WHAT YOU SHOULD DO ::
Return exactly, please, the line that contains "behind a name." and every line after it through the end of the material that follows, leaving pictures aside.

PROVIDED DATA ::
====

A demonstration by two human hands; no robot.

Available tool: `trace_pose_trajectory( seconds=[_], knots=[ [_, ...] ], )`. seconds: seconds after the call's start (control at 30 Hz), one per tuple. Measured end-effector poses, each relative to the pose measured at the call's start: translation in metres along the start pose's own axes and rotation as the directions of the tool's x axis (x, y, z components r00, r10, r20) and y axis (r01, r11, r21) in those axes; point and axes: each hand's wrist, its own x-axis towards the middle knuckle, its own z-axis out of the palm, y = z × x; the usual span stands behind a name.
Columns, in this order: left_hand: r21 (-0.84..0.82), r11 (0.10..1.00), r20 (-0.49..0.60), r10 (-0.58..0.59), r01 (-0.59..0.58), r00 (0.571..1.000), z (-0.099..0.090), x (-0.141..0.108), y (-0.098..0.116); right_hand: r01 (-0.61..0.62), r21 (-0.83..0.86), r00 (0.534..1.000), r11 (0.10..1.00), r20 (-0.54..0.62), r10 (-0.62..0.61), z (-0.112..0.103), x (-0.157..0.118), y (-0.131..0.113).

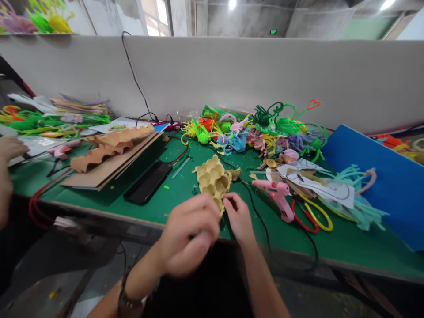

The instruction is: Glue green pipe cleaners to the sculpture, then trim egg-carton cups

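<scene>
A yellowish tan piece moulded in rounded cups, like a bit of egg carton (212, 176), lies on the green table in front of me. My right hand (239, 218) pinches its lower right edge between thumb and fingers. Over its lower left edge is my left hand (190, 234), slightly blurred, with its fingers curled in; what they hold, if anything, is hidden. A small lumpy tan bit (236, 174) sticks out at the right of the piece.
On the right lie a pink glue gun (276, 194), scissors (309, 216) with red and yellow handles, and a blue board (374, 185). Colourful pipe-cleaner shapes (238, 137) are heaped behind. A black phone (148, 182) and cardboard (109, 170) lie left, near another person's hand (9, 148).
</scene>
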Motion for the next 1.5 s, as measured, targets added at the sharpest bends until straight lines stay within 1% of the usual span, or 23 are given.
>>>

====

RESULT FOR THIS TASK ::
Available tool: `trace_pose_trajectory( seconds=[_], knots=[ [_, ...] ], )`. seconds: seconds after the call's start (control at 30 Hz), one per tuple. Measured end-effector poses, each relative to the pose measured at the call's start: translation in metres along the start pose's own axes and rotation as the directions of the tool's x axis (x, y, z components r00, r10, r20) and y axis (r01, r11, r21) in those axes; point and axes: each hand's wrist, its own x-axis towards the middle knuckle, its own z-axis out of the palm, y = z × x; the usual span stands behind a name.
Columns, in this order: left_hand: r21 (-0.84..0.82), r11 (0.10..1.00), r20 (-0.49..0.60), r10 (-0.58..0.59), r01 (-0.59..0.58), r00 (0.571..1.000), z (-0.099..0.090), x (-0.141..0.108), y (-0.098..0.116); right_hand: r01 (-0.61..0.62), r21 (-0.83..0.86), r00 (0.534..1.000), r11 (0.10..1.00), r20 (-0.54..0.62), r10 (-0.62..0.61), z (-0.112..0.103), x (-0.157..0.118), y (-0.131..0.113).


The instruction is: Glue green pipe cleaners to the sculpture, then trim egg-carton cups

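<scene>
A yellowish tan piece moulded in rounded cups, like a bit of egg carton (212, 176), lies on the green table in front of me. My right hand (239, 218) pinches its lower right edge between thumb and fingers. Over its lower left edge is my left hand (190, 234), slightly blurred, with its fingers curled in; what they hold, if anything, is hidden. A small lumpy tan bit (236, 174) sticks out at the right of the piece.
On the right lie a pink glue gun (276, 194), scissors (309, 216) with red and yellow handles, and a blue board (374, 185). Colourful pipe-cleaner shapes (238, 137) are heaped behind. A black phone (148, 182) and cardboard (109, 170) lie left, near another person's hand (9, 148).
</scene>
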Motion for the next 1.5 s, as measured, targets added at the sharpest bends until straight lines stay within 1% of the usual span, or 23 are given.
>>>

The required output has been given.